Differentiation of Unfossiliferous Clastic Sediments: Solutions from the Southern Portion of the Alabama-Mississippi Costal Plain
Abstract
The scarcity of fossils in most non-marine Coastal Plain sediments of Tertiary age has surrounded these strata with a multitude of controversies. Not only is it difficult to correlate units believed on the basis of stratigraphic position to be of the same age, but it often poses a similar challenge to differentiate deeply weathered sands and gravels of markedly different ages when they are present in the same general area. As a consequence of this, some units simply have been "lumped" together and terms such as "upper Tertiary coarse elastics" and "undifferentiated Miocene" appear too often on state geologic maps. Further, this same lack of fossils also has led to major disagreements with respect to deposits laid down in more recent times: specifically, the age and number of identifiable terraces that developed by still-stands of the Pleistocene seas and the origin of these terraces (marine vs. non-marine'?, erosional, depositional, or tectonic?).
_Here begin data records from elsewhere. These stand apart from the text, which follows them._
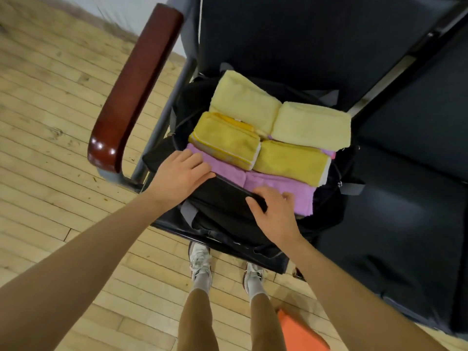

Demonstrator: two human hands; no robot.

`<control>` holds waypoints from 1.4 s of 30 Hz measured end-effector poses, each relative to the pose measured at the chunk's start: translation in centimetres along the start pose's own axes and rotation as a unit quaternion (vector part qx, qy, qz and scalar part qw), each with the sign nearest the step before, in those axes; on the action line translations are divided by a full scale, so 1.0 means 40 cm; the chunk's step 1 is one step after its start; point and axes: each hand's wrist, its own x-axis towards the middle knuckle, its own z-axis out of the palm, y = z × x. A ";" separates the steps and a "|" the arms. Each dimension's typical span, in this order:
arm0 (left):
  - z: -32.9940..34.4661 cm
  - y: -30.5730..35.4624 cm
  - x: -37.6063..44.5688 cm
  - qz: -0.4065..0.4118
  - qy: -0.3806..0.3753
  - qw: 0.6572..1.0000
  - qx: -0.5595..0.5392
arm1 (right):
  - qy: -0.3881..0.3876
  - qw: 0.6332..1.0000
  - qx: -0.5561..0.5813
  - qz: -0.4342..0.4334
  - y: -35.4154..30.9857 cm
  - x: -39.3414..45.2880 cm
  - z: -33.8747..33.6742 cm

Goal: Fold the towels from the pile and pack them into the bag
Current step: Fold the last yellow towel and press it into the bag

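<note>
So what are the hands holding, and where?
Both hands, left and right, grip the black bag by the near edge of its opening.

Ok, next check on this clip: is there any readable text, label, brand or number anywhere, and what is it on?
None can be read.
Black bag: no print or logo shows.
Folded towels: plain, no visible tag text.
Shoes: markings too blurred to read.
Chair armrest: no lettering.
</note>
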 end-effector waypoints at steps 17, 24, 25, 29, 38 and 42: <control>0.116 0.177 0.112 -0.106 -0.035 0.992 -0.065 | 0.070 0.996 0.023 -0.049 0.161 0.033 -0.127; 0.119 0.164 0.193 -0.199 -0.046 0.977 -0.068 | 0.029 0.999 -0.005 0.017 0.297 0.047 -0.218; 0.119 0.170 0.209 -0.218 -0.047 0.972 -0.070 | 0.040 0.999 -0.005 0.014 0.302 0.058 -0.236; 0.116 0.175 0.303 -0.314 -0.025 0.945 -0.090 | 0.103 0.994 0.035 0.023 0.291 0.142 -0.301; 0.220 0.107 0.365 -0.329 -0.058 0.939 -0.087 | 0.109 0.992 -0.018 0.063 0.297 0.286 -0.285; 0.224 0.068 0.327 -0.270 -0.095 0.952 -0.105 | 0.074 0.991 -0.073 0.079 0.292 0.288 -0.244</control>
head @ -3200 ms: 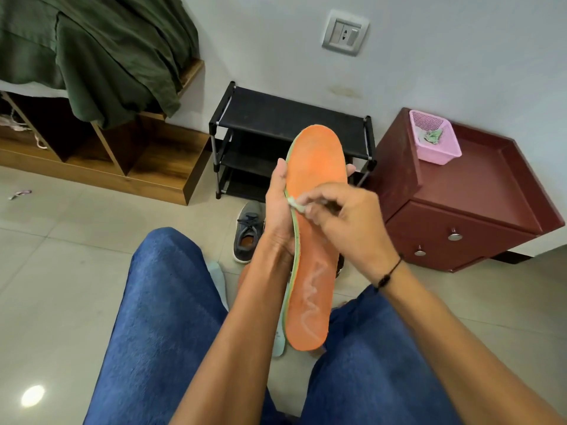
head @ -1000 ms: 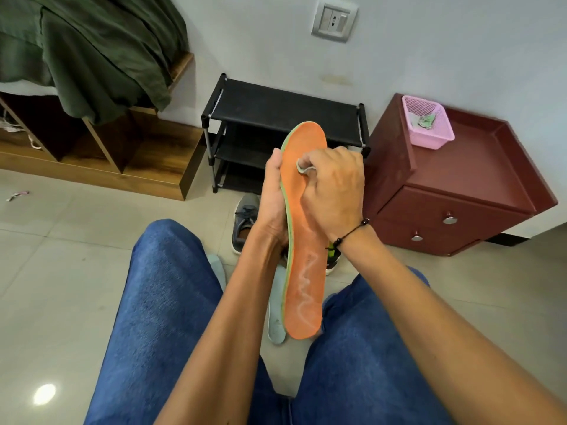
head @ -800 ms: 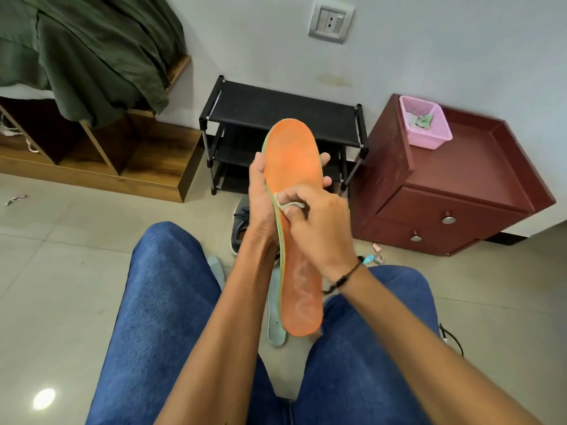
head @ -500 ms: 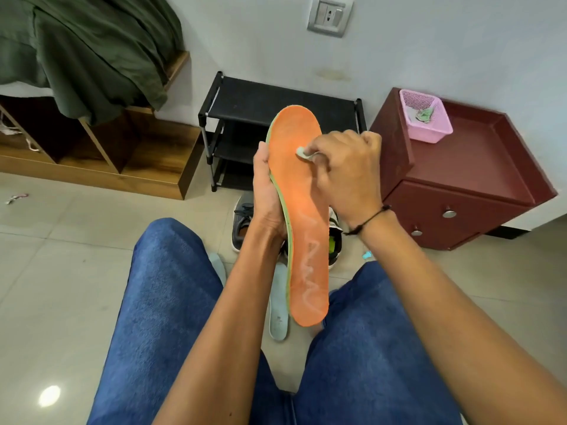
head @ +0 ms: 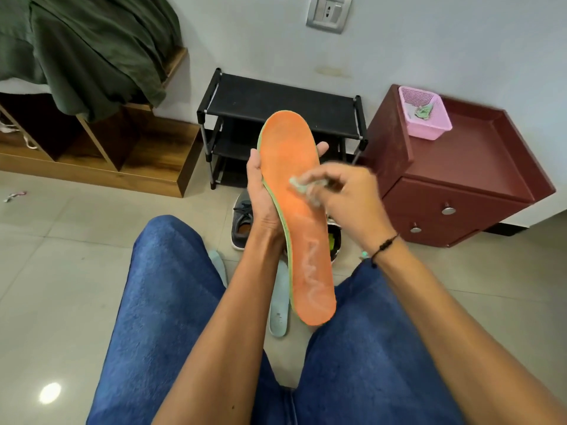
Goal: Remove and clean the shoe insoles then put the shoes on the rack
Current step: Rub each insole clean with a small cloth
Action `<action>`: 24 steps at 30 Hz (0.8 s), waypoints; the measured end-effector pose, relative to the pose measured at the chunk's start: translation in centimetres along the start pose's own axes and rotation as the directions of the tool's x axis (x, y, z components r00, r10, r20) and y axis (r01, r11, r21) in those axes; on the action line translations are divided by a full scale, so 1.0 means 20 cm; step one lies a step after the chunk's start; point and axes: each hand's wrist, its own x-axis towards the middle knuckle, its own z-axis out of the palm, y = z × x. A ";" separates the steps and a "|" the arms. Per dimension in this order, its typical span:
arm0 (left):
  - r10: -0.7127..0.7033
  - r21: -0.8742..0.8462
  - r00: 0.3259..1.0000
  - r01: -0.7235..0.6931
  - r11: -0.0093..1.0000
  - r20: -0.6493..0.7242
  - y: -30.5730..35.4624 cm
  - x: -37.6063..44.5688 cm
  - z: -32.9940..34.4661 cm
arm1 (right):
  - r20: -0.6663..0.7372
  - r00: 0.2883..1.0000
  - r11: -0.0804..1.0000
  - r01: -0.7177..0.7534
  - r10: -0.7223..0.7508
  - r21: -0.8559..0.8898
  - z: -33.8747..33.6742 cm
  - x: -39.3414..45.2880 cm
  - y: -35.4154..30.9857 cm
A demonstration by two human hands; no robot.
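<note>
The left hand (head: 260, 191) is gripping the orange insole (head: 296, 210) from behind, palm along its green edge and fingertips curling round the far side near the toe end; the insole is standing nearly upright above the person's blue-jeaned knees, toe end up and heel end hanging low between the thighs; the right hand (head: 349, 200) is pinching a small pale wipe (head: 302, 185) between thumb and fingers and pressing it against the orange face about midway up, though the fingers are blurring and their exact lie is hard to read; a second, pale blue-grey insole (head: 279, 305) is lying on the tiled floor (head: 61, 271) just behind the orange one; a dark grey shoe (head: 242, 219) is sitting on the floor in front of the black shoe rack (head: 276, 105), and another shoe (head: 334, 240) with yellow-green inside is peeking out behind the orange insole; the rack is standing against the wall between a wooden shelf unit (head: 129, 154) and a dark red cabinet (head: 460, 179), which is carrying a pink basket (head: 426, 118).
</note>
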 end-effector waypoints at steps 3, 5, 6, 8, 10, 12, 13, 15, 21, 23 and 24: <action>0.071 0.092 0.996 -0.065 0.994 -0.061 -0.01 0.00 0.00 | -0.156 0.953 0.937 0.210 -0.260 -0.278 -0.02 0.11 0.03; 0.055 0.051 0.998 -0.055 0.997 -0.013 0.00 0.00 0.02 | -0.084 0.908 0.802 0.317 -0.411 -0.506 0.05 0.12 0.05; 0.054 0.017 0.998 -0.054 0.998 0.029 0.01 -0.01 0.03 | -0.086 0.903 0.791 0.318 -0.420 -0.523 0.08 0.10 0.06; 0.071 -0.031 0.993 -0.069 0.997 0.092 0.02 0.00 0.03 | -0.156 0.911 0.851 0.280 -0.381 -0.444 0.14 0.04 0.04; 0.072 -0.036 0.990 -0.068 0.997 0.118 0.01 0.00 0.02 | -0.182 0.934 0.918 0.242 -0.308 -0.313 0.16 -0.01 0.01; 0.047 -0.023 0.988 -0.044 0.999 0.147 0.00 0.00 0.01 | -0.107 0.972 0.962 0.184 -0.209 -0.203 0.14 -0.06 -0.02; 0.035 -0.019 0.988 -0.032 0.999 0.151 -0.01 0.00 0.01 | -0.057 0.985 0.973 0.149 -0.161 -0.177 0.13 -0.08 -0.04; 0.012 -0.031 0.990 -0.008 1.000 0.139 0.00 0.01 0.01 | 0.012 0.998 0.988 0.069 -0.068 -0.140 0.11 -0.10 -0.09; -0.074 0.045 0.997 0.073 0.996 0.020 -0.01 0.01 0.02 | -0.186 0.976 0.993 -0.112 0.114 0.020 0.06 0.02 -0.04; -0.111 0.108 0.994 0.110 0.988 0.003 -0.01 0.02 0.02 | -0.320 0.939 0.992 -0.114 0.123 0.046 0.06 0.07 -0.03; -0.136 0.128 0.991 0.134 0.983 0.010 -0.02 0.01 0.02 | -0.354 0.926 0.991 -0.117 0.130 0.059 0.06 0.09 -0.02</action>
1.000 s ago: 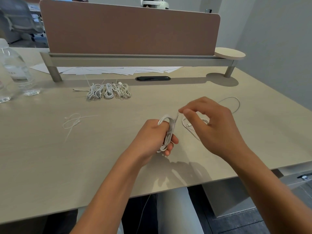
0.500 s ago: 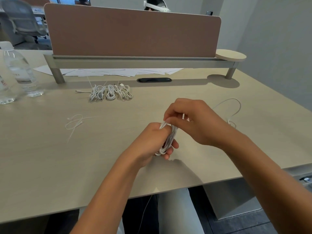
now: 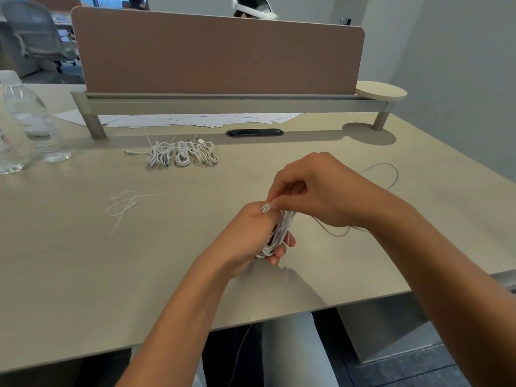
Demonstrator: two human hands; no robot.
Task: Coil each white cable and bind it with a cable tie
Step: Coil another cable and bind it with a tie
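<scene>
Left hand [image 3: 248, 236] grips the coiled cable [image 3: 279, 233] upright, long axis near-vertical; right hand [image 3: 315, 191] pinches its top.

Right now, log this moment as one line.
left hand: grips coiled white cable | right hand: pinches cable at coil top | loose tail: trails right on beige desk | tie: not on

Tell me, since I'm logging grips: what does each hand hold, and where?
Left hand grips the coiled white cable around its middle; right hand pinches its top.
</scene>
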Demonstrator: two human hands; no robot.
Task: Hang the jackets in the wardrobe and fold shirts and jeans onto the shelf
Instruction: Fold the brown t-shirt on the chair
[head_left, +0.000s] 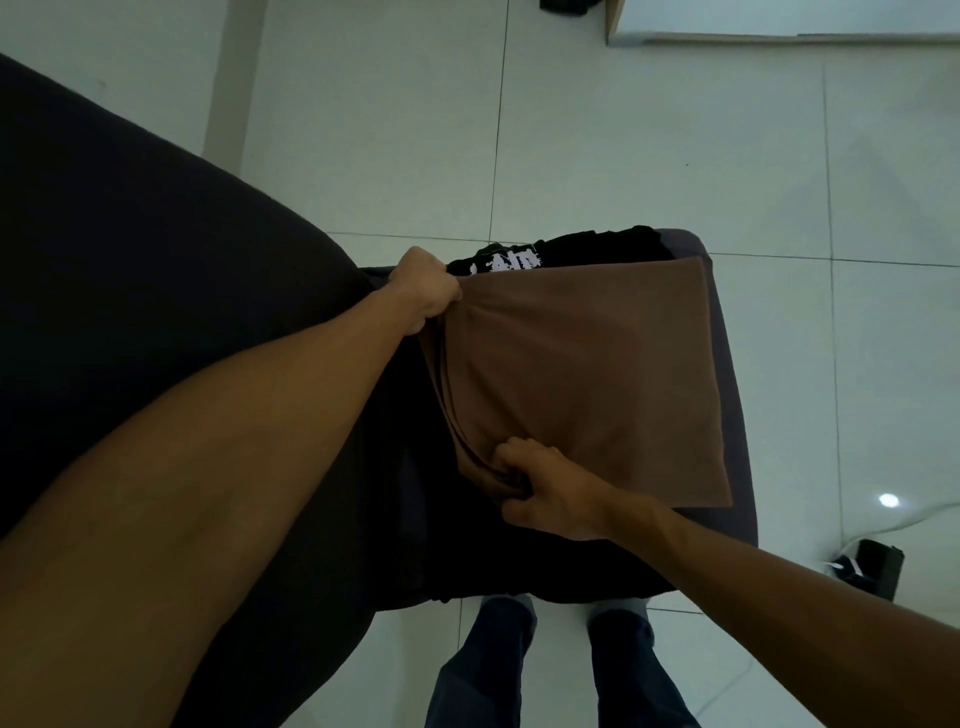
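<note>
Now near sofa edge (727, 364), open floor (623, 130) beyond; left hand (426, 296) and right hand (545, 493) both gripping folded brown shirt (582, 374) edge, fingers clamped.

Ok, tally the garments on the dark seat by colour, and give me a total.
Brown: 1, the folded brown shirt, gripped along its near-left edge by the left hand and right hand.
Black: 1, the black printed shirt, partly tucked under the brown one.
Total: 2 that can be told apart on the dark seat.

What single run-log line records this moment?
left hand: grips brown shirt | right hand: grips shirt | shirt: folded, on dark sofa
</note>
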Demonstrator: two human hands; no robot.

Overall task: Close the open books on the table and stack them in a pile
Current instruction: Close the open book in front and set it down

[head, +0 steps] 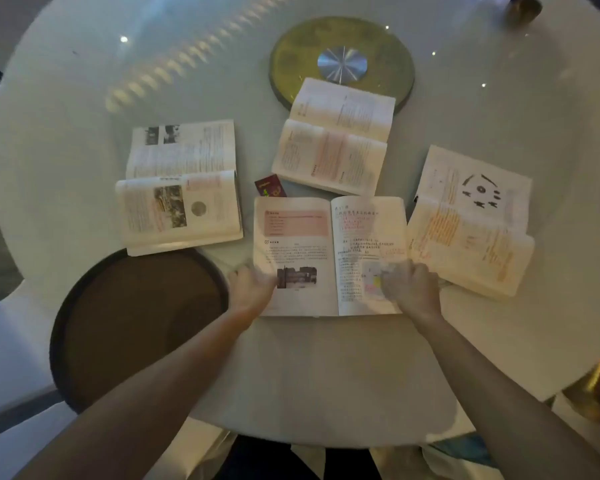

Multivariate statistical analysis has proved useful in dealing with the identity of deeply weathered "red sands" in the Alabama Coastal Plain and strongly indicates that some units previously assigned to the Eocene Lisbon Formation are more likely recent terrace deposits. Similarly, detailed examination of sedimentary structures mineral suites, and gravels has shown that the Miocene sediments in Alabama can be assigned to two mappable units (the Mobile Clay and the Ecor Rouge Sand). Criteria also exist that allow the differentiation of these units from the overlying Citronelle Formation. Recent work on a major vertebrate site, disconformably underlying the Citronelle Formation in Mobile County, Alabama, has also provided new information on the Citronelle age problem but, for several reasons, mis-use of the term "Citronelle" will undoubtedly continue. Similarly, though the controversy involving the number of Pleistocene terraces (and their origin) is far from solved, evidence is present in southern Mobile County, Alabama that clearly shows the deposition of marine features did take place during the Pleistocene and that this deposition took place at elevations in excess of 10 meters above present mean sea level.